■ Task instructions
When the line containing "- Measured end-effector" appears in the entries below, begin printing there and stop after the line containing "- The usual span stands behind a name"; print each of those lines exactly and no other line.

[Stored records]
# # #
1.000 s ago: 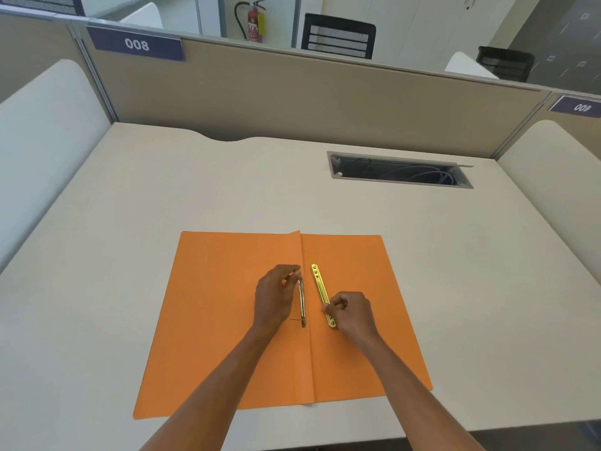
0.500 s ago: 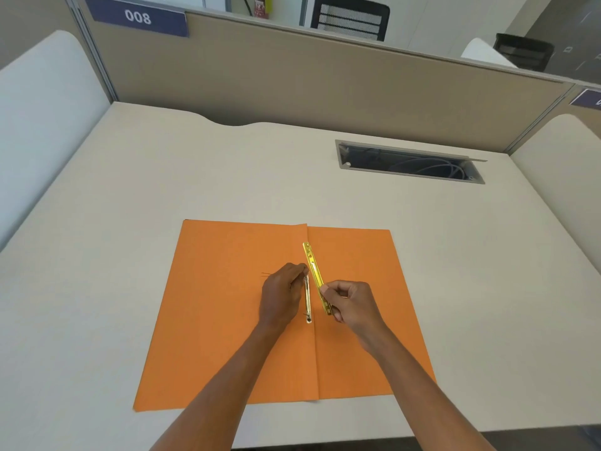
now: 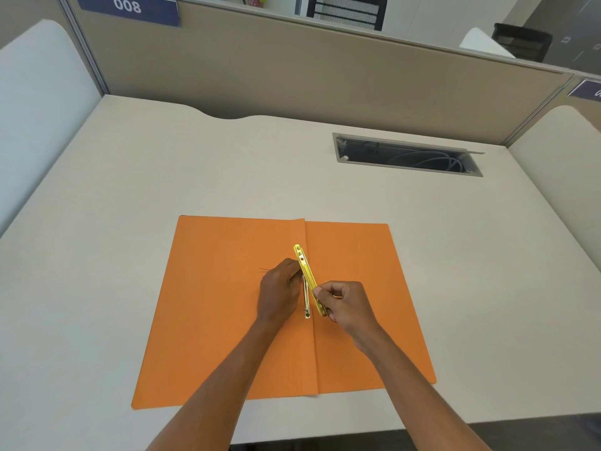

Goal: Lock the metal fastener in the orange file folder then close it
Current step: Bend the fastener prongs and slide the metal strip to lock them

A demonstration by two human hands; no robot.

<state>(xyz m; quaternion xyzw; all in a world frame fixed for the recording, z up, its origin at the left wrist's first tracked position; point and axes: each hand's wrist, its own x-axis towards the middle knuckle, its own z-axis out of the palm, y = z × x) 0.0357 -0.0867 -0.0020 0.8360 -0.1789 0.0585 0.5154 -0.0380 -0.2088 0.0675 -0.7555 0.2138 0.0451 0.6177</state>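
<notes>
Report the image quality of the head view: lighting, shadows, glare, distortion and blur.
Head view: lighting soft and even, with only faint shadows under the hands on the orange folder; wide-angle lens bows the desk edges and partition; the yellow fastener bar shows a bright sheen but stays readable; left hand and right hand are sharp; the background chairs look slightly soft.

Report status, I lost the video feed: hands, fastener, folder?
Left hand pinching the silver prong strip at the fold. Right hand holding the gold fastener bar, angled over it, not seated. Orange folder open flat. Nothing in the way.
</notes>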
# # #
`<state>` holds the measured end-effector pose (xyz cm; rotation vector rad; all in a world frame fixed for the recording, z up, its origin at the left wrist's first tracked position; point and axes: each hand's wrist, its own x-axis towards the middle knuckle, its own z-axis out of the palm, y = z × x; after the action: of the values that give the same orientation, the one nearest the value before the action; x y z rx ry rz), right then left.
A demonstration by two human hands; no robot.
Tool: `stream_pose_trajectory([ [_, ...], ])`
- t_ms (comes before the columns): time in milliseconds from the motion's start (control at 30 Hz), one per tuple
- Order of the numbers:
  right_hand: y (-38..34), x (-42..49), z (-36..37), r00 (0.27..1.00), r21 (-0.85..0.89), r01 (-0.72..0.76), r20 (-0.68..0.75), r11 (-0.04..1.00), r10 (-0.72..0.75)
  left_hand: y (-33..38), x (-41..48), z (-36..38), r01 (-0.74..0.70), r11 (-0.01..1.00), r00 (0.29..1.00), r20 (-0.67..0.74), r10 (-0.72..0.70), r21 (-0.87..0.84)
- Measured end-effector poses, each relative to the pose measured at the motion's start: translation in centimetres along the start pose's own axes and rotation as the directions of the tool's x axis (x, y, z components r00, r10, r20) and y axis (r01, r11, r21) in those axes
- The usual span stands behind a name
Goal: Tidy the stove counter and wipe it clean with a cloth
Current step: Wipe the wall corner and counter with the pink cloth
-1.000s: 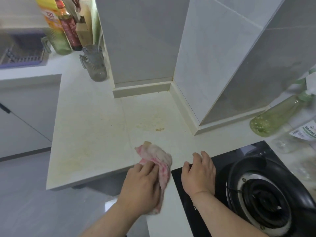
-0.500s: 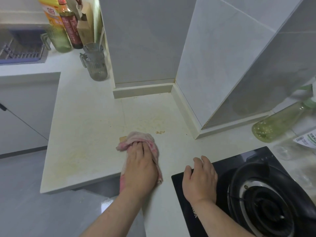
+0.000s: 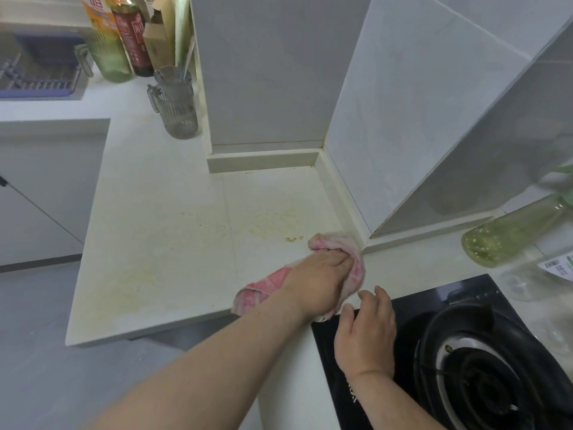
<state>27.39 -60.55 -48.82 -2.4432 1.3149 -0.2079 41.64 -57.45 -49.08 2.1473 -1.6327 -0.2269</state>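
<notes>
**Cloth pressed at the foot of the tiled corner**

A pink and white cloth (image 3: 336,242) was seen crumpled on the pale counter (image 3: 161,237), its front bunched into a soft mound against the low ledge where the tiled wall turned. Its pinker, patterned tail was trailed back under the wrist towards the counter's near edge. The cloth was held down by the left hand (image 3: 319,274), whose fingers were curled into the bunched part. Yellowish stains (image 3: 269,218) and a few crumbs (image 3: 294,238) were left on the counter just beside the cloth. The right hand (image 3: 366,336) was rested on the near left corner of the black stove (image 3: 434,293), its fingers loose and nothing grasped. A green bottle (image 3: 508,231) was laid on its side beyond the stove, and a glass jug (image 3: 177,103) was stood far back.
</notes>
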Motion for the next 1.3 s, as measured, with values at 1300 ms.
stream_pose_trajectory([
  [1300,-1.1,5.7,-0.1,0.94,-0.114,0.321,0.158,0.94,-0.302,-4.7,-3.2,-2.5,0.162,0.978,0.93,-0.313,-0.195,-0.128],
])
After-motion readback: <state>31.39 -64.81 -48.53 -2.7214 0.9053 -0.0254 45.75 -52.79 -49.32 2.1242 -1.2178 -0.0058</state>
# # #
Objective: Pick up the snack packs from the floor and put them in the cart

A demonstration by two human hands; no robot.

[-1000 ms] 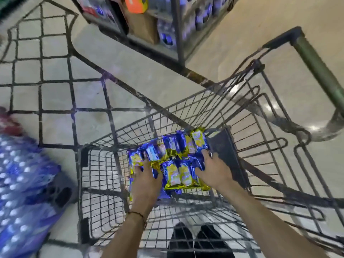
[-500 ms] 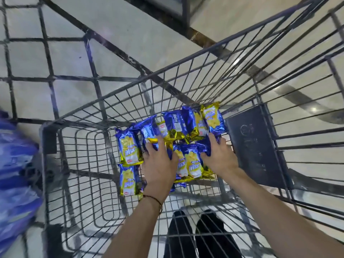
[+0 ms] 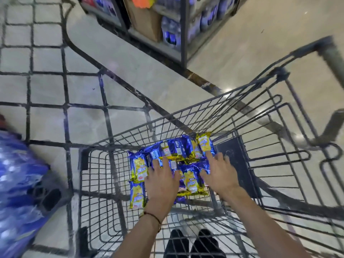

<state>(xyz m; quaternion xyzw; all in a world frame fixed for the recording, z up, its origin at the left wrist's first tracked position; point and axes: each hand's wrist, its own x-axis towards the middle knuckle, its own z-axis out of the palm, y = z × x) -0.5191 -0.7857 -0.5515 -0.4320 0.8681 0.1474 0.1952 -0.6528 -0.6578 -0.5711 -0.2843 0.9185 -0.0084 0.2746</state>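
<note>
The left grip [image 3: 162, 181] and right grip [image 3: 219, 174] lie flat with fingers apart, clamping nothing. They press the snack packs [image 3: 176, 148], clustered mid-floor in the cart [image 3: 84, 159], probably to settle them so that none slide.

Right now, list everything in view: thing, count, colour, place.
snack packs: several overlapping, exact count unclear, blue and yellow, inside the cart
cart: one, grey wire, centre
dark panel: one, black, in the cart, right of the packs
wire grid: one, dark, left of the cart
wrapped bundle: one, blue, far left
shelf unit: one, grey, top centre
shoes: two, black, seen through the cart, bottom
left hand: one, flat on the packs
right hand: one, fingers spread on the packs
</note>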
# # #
■ Answer to this problem
- Measured end-effector poses, each relative to the pose measured at the motion's start: translation in centimetres along the start pose's own axes and rotation as the directions of the tool's x axis (x, y, z components r00, r10, r20) and y axis (r01, r11, r21) in those axes
- The usual span stands behind a name

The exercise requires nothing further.